◆ **AIM OF THE EXERCISE**: In the entries that follow, the first line to write out is the one containing "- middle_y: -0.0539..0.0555", and the last is the one containing "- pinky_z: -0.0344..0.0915". Reproduce that stretch exactly, with nothing before or after it.

[ENTRIES SHOWN Boundary: Start]

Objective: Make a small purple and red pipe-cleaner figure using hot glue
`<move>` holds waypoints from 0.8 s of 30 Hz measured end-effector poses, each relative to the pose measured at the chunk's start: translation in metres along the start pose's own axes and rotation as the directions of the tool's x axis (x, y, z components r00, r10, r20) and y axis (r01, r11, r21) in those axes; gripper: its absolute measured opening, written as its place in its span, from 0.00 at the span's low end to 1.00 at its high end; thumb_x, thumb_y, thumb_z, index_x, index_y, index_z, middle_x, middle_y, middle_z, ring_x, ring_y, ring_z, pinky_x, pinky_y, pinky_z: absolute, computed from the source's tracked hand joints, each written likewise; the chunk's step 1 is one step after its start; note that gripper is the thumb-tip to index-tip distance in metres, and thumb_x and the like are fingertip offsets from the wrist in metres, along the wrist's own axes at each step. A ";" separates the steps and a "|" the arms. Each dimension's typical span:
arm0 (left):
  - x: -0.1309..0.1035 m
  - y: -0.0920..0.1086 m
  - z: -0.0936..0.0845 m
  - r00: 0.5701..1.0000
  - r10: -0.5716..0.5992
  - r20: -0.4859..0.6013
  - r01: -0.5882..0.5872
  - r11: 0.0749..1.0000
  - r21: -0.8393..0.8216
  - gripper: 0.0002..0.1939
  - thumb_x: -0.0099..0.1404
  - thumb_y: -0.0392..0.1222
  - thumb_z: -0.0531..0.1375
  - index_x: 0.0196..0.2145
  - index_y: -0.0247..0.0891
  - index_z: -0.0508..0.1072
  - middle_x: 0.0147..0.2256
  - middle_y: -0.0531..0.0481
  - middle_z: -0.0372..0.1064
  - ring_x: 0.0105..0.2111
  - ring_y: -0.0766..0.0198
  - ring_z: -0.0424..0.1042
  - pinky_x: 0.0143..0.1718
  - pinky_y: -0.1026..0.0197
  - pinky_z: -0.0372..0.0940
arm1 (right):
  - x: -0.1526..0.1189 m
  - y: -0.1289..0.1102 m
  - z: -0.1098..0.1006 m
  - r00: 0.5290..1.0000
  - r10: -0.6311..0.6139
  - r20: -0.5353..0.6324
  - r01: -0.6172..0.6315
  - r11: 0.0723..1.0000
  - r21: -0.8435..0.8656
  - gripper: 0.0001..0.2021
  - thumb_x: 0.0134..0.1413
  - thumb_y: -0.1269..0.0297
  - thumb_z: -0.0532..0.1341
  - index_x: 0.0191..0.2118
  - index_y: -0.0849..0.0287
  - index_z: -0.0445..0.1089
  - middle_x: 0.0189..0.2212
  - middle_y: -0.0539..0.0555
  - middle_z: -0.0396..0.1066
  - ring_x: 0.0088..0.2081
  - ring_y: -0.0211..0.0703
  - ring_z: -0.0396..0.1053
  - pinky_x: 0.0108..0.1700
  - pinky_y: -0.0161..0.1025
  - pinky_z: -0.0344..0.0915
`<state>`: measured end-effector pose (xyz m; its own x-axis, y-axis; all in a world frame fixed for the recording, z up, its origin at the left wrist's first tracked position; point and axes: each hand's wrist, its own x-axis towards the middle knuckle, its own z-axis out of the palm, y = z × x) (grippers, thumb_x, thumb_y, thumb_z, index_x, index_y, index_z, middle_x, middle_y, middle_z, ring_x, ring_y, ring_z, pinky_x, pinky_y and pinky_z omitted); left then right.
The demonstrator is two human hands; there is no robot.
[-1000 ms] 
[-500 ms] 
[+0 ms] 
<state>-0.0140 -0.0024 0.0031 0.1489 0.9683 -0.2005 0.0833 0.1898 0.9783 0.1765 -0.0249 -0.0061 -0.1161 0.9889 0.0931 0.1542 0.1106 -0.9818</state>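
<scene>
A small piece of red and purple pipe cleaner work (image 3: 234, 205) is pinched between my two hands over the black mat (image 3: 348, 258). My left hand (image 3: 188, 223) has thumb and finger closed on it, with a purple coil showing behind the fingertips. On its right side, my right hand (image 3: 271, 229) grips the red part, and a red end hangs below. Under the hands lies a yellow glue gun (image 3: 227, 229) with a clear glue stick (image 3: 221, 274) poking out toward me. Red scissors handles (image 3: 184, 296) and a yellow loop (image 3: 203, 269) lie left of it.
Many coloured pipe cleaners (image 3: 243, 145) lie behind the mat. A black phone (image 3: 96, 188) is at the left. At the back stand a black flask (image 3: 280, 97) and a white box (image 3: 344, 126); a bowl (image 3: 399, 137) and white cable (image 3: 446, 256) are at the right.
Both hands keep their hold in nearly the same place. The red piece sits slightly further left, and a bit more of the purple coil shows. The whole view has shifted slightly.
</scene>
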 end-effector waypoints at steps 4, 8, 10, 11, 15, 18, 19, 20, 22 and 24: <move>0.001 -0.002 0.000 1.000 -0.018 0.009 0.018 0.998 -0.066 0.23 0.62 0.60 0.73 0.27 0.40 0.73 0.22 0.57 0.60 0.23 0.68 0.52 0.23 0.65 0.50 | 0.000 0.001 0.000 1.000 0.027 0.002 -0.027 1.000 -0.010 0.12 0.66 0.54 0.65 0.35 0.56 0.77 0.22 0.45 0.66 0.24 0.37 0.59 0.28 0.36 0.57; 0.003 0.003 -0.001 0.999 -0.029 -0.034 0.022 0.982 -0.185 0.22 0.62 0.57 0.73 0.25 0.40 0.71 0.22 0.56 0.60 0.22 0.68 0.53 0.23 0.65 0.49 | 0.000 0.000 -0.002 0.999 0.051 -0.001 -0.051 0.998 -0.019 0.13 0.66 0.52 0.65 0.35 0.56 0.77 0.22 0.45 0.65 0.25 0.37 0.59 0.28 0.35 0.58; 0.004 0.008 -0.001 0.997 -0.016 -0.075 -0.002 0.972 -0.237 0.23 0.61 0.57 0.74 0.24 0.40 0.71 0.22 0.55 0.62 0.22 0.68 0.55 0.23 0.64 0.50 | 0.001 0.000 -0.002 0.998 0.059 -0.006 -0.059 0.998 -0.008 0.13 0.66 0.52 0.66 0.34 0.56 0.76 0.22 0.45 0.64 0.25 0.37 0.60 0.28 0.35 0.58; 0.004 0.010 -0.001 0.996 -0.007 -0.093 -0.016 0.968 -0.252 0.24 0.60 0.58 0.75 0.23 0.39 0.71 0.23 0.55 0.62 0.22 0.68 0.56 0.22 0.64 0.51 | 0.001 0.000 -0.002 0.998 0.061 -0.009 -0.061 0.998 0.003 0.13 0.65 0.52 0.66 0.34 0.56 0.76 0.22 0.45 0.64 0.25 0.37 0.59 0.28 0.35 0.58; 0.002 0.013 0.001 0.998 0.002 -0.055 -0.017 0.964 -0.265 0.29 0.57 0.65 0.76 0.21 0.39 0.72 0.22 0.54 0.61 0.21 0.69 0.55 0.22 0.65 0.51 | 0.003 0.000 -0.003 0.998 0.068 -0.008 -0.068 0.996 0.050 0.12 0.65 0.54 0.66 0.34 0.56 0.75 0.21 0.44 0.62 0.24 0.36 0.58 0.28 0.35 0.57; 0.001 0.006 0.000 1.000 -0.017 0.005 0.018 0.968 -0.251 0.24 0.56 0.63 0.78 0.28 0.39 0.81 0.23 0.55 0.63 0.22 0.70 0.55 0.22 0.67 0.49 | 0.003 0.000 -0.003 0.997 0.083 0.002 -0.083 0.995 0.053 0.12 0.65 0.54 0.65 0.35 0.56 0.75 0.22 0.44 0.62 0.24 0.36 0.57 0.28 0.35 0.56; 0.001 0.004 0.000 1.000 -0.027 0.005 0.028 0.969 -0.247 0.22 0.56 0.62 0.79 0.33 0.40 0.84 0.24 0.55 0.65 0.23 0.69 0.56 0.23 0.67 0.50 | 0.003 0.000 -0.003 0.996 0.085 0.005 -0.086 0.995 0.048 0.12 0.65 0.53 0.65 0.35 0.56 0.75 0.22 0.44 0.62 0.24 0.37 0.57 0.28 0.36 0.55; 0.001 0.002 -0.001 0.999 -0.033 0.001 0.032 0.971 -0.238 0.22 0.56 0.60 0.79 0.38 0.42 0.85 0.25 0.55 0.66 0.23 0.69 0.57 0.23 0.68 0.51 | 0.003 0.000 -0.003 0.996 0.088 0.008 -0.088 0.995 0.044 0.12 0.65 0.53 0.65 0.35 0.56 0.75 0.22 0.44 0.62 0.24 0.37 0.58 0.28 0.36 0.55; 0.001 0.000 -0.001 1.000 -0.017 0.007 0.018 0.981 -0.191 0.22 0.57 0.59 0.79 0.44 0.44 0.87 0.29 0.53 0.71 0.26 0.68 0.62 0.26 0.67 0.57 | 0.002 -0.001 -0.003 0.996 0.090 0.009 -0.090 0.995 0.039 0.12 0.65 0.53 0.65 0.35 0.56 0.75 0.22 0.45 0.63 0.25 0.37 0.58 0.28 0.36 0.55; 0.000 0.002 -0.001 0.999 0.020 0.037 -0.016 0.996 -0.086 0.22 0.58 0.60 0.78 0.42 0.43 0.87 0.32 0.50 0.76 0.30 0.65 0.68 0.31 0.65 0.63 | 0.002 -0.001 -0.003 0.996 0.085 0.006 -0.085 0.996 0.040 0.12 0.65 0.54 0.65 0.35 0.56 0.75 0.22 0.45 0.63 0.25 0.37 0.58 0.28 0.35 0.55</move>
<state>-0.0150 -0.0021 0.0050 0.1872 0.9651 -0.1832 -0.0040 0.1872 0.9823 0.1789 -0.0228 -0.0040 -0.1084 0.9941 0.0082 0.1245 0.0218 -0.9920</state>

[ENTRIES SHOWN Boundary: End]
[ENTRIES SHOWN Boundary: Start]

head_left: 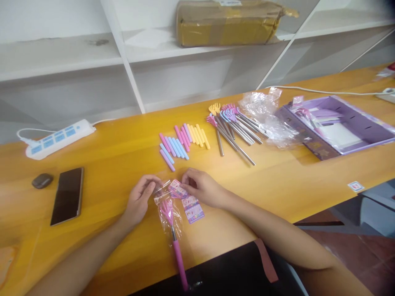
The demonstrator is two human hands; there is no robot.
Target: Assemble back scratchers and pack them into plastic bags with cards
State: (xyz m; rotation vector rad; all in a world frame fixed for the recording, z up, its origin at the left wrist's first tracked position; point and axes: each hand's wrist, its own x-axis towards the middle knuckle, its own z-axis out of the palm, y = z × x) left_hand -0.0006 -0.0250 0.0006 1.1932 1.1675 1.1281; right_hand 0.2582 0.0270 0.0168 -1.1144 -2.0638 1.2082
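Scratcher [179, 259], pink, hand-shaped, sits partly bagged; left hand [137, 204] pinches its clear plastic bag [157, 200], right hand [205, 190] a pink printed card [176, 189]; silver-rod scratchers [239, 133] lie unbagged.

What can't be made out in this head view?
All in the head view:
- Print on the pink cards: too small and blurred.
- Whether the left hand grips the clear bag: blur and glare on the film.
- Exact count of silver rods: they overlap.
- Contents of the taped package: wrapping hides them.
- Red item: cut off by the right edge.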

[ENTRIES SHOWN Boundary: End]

◆ **REPLY**:
  - middle_y: -0.0539..0.0555
  - middle_z: -0.0396..0.1066
  - ring_x: 0.0088..0.2081
  - ring_y: -0.0211..0.0703
  - ring_z: -0.0396..0.1053
  - pinky_x: 0.0108..0.1700
  - pinky_y: -0.0161..0.1025
  - pinky_z: -0.0344..0.0915

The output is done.